[Work task]
Where does the string "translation" occur in the records below? Copy every line that holds it.
——
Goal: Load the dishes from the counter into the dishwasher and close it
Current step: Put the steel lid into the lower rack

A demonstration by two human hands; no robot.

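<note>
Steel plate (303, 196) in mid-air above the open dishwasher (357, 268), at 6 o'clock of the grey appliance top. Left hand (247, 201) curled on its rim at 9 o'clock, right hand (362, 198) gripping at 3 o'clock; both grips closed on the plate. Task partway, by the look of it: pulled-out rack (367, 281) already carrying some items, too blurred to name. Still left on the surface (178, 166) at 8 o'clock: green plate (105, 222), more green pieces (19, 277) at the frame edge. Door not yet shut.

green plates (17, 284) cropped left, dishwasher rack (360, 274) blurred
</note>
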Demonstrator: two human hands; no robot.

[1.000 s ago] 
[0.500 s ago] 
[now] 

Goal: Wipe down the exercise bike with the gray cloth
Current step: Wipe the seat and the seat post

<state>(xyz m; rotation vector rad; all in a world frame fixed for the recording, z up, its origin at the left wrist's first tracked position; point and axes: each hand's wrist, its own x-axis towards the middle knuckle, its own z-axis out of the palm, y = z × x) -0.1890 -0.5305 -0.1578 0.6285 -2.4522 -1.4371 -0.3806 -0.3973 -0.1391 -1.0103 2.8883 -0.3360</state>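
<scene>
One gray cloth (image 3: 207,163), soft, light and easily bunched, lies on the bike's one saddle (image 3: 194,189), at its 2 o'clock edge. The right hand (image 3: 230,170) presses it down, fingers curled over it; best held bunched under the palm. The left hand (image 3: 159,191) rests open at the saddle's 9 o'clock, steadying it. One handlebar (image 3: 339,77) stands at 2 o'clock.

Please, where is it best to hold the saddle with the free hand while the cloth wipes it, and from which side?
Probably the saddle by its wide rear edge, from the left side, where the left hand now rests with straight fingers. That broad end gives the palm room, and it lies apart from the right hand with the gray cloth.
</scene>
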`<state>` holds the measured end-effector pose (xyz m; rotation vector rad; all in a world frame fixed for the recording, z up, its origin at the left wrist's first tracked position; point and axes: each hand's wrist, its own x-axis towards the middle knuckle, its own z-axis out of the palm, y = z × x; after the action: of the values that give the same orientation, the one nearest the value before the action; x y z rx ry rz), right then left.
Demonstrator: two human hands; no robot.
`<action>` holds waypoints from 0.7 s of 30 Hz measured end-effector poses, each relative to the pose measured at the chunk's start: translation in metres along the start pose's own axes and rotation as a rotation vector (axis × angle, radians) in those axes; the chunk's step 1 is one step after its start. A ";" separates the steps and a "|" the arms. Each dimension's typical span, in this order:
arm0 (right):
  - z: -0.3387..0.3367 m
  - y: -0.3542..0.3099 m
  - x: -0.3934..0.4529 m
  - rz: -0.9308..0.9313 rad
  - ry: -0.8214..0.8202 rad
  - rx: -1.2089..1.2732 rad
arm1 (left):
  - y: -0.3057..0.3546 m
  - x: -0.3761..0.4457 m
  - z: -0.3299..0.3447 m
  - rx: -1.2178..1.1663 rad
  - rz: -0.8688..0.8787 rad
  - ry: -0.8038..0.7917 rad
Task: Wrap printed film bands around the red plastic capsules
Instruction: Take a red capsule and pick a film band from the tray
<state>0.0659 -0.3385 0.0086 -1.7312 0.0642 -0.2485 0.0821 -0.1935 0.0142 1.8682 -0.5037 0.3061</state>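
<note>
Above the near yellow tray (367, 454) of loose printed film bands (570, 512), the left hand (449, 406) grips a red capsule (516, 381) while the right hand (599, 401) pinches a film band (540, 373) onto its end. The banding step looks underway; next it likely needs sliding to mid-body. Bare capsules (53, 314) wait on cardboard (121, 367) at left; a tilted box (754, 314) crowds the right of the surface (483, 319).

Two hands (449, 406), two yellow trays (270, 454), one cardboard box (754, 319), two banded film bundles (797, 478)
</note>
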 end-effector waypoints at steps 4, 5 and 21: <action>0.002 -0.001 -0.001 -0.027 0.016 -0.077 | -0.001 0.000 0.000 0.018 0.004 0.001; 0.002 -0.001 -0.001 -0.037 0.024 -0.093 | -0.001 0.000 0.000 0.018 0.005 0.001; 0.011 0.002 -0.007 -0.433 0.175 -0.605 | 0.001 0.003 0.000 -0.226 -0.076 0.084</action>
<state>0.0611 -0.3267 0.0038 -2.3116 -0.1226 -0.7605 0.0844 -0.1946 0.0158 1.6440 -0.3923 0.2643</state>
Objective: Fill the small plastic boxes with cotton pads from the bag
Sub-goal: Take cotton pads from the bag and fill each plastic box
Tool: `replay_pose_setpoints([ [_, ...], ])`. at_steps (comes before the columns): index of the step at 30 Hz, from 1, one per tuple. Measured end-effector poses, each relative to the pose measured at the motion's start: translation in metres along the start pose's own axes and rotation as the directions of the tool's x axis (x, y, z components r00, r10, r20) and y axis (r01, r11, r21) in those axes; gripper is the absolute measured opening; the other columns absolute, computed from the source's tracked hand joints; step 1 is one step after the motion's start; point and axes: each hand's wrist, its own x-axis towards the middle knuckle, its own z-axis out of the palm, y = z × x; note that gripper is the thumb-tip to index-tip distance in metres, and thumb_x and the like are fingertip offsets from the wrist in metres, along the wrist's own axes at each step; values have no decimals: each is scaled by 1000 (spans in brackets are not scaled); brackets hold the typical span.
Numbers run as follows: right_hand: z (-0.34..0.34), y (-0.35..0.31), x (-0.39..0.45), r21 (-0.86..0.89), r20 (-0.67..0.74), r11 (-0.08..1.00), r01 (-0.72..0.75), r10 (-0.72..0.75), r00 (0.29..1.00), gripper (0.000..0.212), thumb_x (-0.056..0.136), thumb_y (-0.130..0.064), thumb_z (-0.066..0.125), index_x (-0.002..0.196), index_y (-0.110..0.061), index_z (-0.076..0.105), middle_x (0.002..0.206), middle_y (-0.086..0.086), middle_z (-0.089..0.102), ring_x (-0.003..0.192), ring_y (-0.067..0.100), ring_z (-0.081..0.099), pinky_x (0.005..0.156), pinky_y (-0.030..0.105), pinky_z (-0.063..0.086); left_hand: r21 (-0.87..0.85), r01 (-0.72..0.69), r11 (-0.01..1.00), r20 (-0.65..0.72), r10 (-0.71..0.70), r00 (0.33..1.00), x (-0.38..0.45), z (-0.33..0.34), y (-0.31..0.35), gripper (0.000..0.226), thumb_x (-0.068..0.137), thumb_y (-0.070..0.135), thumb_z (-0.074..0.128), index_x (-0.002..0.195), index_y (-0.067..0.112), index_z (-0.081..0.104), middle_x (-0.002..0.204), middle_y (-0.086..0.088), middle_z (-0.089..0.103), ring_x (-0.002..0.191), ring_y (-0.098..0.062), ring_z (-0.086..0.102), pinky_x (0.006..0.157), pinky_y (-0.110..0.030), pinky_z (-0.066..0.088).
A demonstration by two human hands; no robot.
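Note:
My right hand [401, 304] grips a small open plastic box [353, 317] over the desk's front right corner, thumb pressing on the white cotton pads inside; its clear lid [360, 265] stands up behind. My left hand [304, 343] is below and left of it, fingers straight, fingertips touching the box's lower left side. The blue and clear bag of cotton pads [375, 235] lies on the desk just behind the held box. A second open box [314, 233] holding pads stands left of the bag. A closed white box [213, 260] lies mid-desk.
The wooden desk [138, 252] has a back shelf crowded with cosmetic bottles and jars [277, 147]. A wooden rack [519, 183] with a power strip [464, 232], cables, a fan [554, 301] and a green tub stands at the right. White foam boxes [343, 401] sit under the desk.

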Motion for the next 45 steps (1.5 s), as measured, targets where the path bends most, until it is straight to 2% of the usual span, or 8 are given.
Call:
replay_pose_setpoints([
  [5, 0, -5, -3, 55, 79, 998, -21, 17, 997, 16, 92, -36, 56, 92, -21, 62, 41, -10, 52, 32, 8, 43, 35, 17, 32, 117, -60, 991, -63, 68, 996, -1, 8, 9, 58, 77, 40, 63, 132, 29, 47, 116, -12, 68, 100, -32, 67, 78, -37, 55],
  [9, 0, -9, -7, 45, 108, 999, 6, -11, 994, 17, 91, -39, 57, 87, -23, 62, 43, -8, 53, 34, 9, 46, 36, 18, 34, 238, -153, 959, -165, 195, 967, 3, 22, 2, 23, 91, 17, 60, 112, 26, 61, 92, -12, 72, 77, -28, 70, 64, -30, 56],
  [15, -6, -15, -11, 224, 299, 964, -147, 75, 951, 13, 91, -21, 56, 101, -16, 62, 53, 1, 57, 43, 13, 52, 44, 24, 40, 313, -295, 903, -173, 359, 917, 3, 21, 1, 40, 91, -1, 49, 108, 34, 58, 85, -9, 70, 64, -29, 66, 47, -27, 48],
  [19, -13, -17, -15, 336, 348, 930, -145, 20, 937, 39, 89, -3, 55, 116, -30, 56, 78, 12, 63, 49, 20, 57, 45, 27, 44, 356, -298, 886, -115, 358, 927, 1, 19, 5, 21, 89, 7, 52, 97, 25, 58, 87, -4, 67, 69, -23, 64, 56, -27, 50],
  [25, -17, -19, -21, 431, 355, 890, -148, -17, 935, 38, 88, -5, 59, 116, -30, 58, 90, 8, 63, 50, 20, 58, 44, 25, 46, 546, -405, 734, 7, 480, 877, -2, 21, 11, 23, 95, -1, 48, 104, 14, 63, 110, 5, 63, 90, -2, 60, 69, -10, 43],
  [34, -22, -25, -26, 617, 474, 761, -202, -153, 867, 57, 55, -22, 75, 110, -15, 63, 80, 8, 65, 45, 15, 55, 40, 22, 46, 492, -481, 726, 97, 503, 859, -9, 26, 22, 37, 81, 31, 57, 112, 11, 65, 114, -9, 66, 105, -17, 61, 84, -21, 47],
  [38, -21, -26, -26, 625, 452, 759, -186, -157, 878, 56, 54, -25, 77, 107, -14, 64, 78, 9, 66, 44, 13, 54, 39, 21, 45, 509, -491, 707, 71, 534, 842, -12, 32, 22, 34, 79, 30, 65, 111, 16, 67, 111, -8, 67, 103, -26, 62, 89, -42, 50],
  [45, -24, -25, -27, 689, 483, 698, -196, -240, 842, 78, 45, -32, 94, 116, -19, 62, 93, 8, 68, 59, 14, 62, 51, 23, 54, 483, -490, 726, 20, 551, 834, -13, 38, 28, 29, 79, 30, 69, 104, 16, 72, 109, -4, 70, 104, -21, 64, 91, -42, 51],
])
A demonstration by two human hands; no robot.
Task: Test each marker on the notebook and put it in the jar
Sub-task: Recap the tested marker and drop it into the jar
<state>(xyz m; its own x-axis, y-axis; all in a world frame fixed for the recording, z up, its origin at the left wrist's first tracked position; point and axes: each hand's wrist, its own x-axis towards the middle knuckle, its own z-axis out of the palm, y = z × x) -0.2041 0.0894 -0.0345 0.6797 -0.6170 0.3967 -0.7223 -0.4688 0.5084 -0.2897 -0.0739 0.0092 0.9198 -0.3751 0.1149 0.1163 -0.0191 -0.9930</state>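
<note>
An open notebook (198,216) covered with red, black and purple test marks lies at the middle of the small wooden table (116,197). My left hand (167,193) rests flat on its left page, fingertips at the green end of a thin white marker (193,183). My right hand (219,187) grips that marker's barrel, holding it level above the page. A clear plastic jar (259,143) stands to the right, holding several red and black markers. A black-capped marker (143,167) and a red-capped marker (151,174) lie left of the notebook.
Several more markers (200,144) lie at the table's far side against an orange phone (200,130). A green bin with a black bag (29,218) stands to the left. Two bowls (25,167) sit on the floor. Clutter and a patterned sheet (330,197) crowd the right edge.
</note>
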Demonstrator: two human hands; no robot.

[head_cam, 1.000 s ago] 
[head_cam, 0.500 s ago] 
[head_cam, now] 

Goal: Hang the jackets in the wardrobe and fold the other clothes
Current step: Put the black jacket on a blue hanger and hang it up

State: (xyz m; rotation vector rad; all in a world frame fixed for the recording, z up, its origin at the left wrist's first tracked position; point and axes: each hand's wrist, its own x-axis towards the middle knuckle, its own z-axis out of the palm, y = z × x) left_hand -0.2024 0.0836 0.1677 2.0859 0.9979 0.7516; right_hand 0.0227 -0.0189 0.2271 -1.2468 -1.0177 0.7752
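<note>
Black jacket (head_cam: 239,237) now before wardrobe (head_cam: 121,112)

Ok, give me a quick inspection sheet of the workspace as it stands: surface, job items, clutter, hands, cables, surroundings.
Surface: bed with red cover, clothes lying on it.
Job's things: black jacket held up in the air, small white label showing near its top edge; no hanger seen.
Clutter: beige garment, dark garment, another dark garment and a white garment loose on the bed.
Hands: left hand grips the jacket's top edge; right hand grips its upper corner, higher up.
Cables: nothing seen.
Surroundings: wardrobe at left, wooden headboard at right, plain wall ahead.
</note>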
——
[Reply]
`<action>` holds waypoints from 0.7 s of 30 Hz measured end-effector poses, each relative to the pose measured at the chunk's start: translation in metres along the start pose's own axes and rotation as a rotation vector (axis × angle, radians) in those axes; the chunk's step 1 is one step after its start. A ";" separates the steps and a "|" the arms. Each dimension's typical span, in this order:
Tool: `replay_pose_setpoints([ [_, ...], ])`. at_steps (comes before the columns): index of the step at 30 Hz, from 1, one per tuple. Measured end-effector poses, each relative to the pose measured at the motion's start: translation in metres along the start pose's own axes and rotation as the directions of the tool's x axis (x, y, z components r00, r10, r20) and y axis (r01, r11, r21) in those axes; gripper is the absolute measured opening; the other columns absolute, computed from the source's tracked hand joints; step 1 is one step after the motion's start; point and axes: each hand's wrist, its own x-axis towards the middle knuckle, its own z-axis out of the palm, y = z × x; note that gripper is the thumb-tip to index-tip distance in metres, and thumb_x and the like are fingertip offsets from the wrist in metres, along the wrist's own axes at each step; values have no decimals: each is scaled by 1000 (spans in brackets are not scaled); brackets hold the typical span.

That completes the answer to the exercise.